── RECORDED INFORMATION
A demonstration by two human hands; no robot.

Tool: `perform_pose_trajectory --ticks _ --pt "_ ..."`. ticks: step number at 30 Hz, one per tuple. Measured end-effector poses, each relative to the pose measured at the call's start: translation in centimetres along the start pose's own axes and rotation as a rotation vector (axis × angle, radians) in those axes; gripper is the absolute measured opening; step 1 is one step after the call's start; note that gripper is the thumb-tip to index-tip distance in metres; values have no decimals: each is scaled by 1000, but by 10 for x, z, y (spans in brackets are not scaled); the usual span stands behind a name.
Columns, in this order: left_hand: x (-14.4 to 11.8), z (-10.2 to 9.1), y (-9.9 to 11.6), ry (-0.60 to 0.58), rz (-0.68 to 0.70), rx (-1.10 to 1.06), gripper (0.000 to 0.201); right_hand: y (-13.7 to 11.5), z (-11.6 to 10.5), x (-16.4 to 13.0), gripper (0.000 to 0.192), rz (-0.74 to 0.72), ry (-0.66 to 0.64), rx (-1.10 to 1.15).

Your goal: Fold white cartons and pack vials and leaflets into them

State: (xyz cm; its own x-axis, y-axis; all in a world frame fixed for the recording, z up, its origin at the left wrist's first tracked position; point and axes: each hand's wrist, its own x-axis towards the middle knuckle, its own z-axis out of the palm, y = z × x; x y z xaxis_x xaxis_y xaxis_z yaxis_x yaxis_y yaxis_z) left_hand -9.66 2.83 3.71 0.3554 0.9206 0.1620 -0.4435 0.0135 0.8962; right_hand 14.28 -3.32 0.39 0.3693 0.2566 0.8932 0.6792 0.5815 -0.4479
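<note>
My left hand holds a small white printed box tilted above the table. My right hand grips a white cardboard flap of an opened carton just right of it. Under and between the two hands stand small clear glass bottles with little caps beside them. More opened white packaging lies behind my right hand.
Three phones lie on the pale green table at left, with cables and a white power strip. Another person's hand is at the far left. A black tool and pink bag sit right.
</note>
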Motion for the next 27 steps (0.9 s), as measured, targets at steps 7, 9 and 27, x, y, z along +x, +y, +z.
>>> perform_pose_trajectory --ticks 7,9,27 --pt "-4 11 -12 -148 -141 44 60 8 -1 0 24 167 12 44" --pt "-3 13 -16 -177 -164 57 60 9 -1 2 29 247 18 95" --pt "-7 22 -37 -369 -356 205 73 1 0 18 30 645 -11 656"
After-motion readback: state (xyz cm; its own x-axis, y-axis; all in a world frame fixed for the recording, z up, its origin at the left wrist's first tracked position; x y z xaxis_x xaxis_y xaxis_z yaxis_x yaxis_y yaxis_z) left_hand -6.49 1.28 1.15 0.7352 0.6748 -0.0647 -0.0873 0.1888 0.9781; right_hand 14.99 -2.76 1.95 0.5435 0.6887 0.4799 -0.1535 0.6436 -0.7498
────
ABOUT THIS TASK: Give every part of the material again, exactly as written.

FINAL ANSWER:
A demonstration by two human hands; no robot.

Tool: `perform_pose_trajectory --ticks _ --pt "_ ..."`. ticks: step number at 30 Hz, one per tuple. Measured end-effector poses, each relative to the pose measured at the call's start: translation in centimetres along the start pose's own axes and rotation as a rotation vector (axis × angle, radians) in those axes; gripper is the absolute measured opening; step 1 is one step after the call's start; note that gripper is the thumb-tip to index-tip distance in metres; values have no decimals: each is scaled by 1000, but by 10 for x, z, y (spans in brackets are not scaled); the usual span stands behind a name.
Columns, in this order: left_hand: x (-14.4 to 11.8), z (-10.2 to 9.1), y (-9.9 to 11.6), ry (-0.60 to 0.58), rz (-0.68 to 0.70), rx (-1.10 to 1.06), gripper (0.000 to 0.201); right_hand: y (-13.7 to 11.5), z (-11.6 to 10.5), x (-16.4 to 13.0), gripper (0.000 to 0.192), rz (-0.74 to 0.72), ry (-0.66 to 0.64), rx (-1.10 to 1.15).

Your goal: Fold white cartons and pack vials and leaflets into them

State: (xyz cm; its own x-axis, y-axis; all in a world frame fixed for the recording, z up, its origin at the left wrist's first tracked position; point and axes: each hand's wrist, its own x-axis towards the middle knuckle, its own z-axis out of the palm, y = z × x; x y z xaxis_x xaxis_y xaxis_z yaxis_x yaxis_y yaxis_z) left_hand -9.66 2.83 3.71 0.3554 0.9206 0.1620 -0.4435 0.0135 0.8962; right_hand 14.28 -3.32 0.39 0.3693 0.2566 0.8932 0.6792 0.5815 -0.4479
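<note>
My left hand holds a small white printed box tilted above the table. My right hand grips a white cardboard flap of an opened carton just right of it. Under and between the two hands stand small clear glass bottles with little caps beside them. More opened white packaging lies behind my right hand.
Three phones lie on the pale green table at left, with cables and a white power strip. Another person's hand is at the far left. A black tool and pink bag sit right.
</note>
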Motion for the next 27 steps (0.9 s), as measured, targets at steps 7, 9 and 27, x, y, z along +x, +y, +z.
>>> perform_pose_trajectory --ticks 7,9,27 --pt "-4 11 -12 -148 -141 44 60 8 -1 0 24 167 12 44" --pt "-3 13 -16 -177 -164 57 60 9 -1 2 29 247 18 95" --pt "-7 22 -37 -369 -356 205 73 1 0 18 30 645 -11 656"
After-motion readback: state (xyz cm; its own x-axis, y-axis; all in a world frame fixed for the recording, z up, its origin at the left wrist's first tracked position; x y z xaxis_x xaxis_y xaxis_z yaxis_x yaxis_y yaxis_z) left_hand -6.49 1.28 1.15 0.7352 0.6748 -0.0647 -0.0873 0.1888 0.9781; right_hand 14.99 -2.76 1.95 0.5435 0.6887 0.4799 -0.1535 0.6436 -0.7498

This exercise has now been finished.